Comment rompre un bail professionnel ?

Le bailleur ne peut rompre un bail professionnel qu'à son terme. En revanche, le locataire peut rompre son bail à tout moment.

Le bailleur peut rompre le bail à son terme

Le bailleur peut donner congé au locataire pour la fin du bail, s'il ne souhaite pas le renouveler. Il doit alors respecter un préavis de 6 mois.

Il ne peut pas, en revanche, donner congé au locataire en cours de bail mais, si le locataire a commis des fautes, peut poursuivre la résiliation du bail en justice ou faire jouer la clause résolutoire qu'il contient.

La fin d'un bail professionnel présente plusieurs particularités :

  • le congé n'a pas à être motivé, le locataire professionnel ne bénéficiant pas du droit au renouvellement accordé aux titulaires d'un bail commercial,
  • le bailleur n'est pas non plus tenu de lui verser une indemnité d'éviction,
  • lorsque les locaux loués sont repris pour être vendus, le locataire sortant ne bénéficie pas du droit de préemption accordé au locataire d'un logement, sauf si le bail est à usage mixte professionnel et d'habitation.

Le bailleur peut résilier le bail pour inexécution des obligations du locataire

Si le locataire n'exécute pas les obligations découlant des clauses du contrat, le bailleur dispose d'un recours dont les modalités sont différentes selon que le bail contient ou non une clause résolutoire.

Absence de clause résolutoire

Si le bail n'a rien prévu, le bailleur peut obtenir en justice la résiliation du bail. Il doit en faire la demande devant le tribunal d'instance du lieu de situation de l'immeuble. En toute hypothèse, une mise en demeure préalable n'est pas nécessaire à la demande en justice.

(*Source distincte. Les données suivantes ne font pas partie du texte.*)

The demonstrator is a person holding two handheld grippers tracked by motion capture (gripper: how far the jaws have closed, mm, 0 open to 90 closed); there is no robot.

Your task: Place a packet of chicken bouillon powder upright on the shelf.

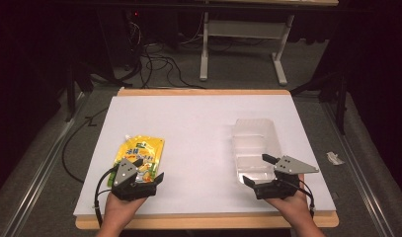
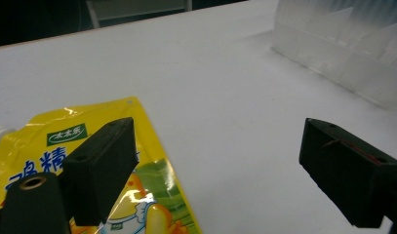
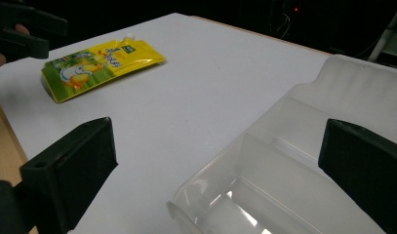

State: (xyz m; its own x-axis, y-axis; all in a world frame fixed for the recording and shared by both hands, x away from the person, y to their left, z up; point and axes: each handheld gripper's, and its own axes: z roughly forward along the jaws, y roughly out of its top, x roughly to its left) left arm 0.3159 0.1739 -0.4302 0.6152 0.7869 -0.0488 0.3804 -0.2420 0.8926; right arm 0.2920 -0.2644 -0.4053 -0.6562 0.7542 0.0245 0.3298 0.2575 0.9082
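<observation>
The left gripper [image 1: 148, 173] sat at the lower left of the high view, held in a hand [image 1: 120, 210] that came up from the bottom edge with the forearm pointing into the frame. Its jaws stood wide apart with nothing between them, one hanging over the near end of the yellow pouch [image 1: 140, 154] and the other over bare white tabletop [image 1: 188, 133]. In the left gripper view the left-hand jaw lay over the pouch's printed face while the right-hand jaw hung over the table, well apart from it. The right gripper [image 1: 258, 170] sat at the lower right of the high view, held in the other hand [image 1: 293, 203], which angled in from the bottom edge. Its jaws were also spread wide and gripped nothing; they stood at the near end of the clear plastic tray [image 1: 255, 133]. In the right gripper view the tray's near rim lay between the jaws, but whether either jaw touched it could not be told. Farther up, the pouch lay flat at the centre left, its spout end pointing away, and the tray stretched toward the upper right, well apart from the pouch.
</observation>
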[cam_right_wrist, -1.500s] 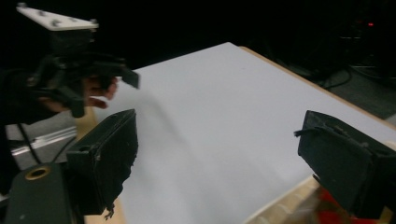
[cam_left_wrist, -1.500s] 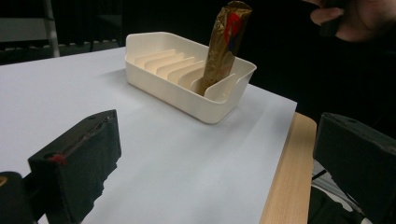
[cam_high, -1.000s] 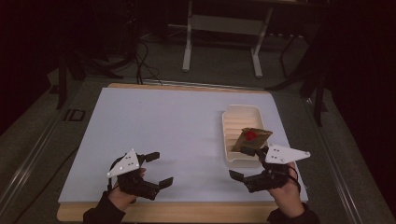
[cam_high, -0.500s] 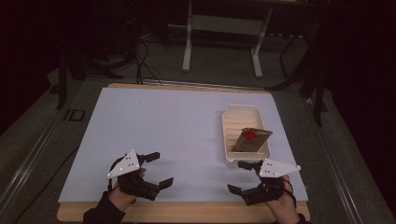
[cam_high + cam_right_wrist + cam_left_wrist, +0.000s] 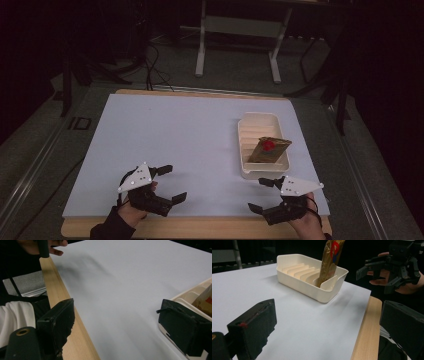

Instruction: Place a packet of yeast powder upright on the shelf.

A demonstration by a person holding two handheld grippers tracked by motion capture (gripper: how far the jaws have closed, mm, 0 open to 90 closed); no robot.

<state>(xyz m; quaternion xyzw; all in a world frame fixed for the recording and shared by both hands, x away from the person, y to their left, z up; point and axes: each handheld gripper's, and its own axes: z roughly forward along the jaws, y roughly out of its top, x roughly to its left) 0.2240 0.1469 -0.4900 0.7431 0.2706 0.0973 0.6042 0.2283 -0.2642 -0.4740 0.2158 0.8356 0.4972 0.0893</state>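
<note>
In the high view the brown packet [image 5: 269, 149] leans in the near end of the cream slotted tray [image 5: 250, 131] at centre right of the frame, its long axis tilted up and away. The right gripper [image 5: 262, 195] sits just below the tray at lower right, jaws spread and empty, so the packet lies straight ahead of it and close. The left gripper [image 5: 170, 183], at lower left with jaws likewise spread and empty, is well apart across the desk [image 5: 165, 125], so the right hand looks better placed to reach.
</note>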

Le juge dispose d'un pouvoir d'appréciation souverain du manquement du locataire à ses obligations. Il peut ainsi ne pas prononcer la résiliation mais accorder des dommages et intérêts au bailleur ou refuser la résiliation si l'infraction est sans gravité.

Parmi les faits susceptibles d'entraîner la résiliation du bail, on distingue : le défaut de paiement du loyer et des charges, l'abus de jouissance, le changement de destination des locaux, la sous-location ou la cession si elle est interdite, l'inexécution des travaux ou des réparations.

Présence d'une clause résolutoire

Si le bail contient une clause résolutoire, le bail est résilié de plein droit du contrat en cas de manquement du locataire à ses obligations, et notamment en cas de défaut de paiement du loyer.

Le plus souvent, la clause impose une mise en demeure préalable par huissier, la résiliation étant subordonnée à l'expiration d'un certain délai (très souvent un mois) après la mise en demeure infructueuse. La saisine du juge des référés est ensuite nécessaire pour faire constater le jeu de la clause et obtenir ainsi un titre exécutoire permettant de faire expulser le locataire et de récupérer les loyers impayés.

Le juge voit son pouvoir d'appréciation limité par la clause. Il ne peut que vérifier la réalité de l'infraction et doit prononcer la résiliation du contrat si le manquement existe.

Le locataire peut rompre le bail à tout moment

Le locataire peut, à tout moment, notifier au bailleur son intention de quitter les locaux en respectant un délai de préavis de six mois.

Le congé devra être délivré par lettre recommandée avec accusé de réception ou par huissier et n'a pas à être motivé.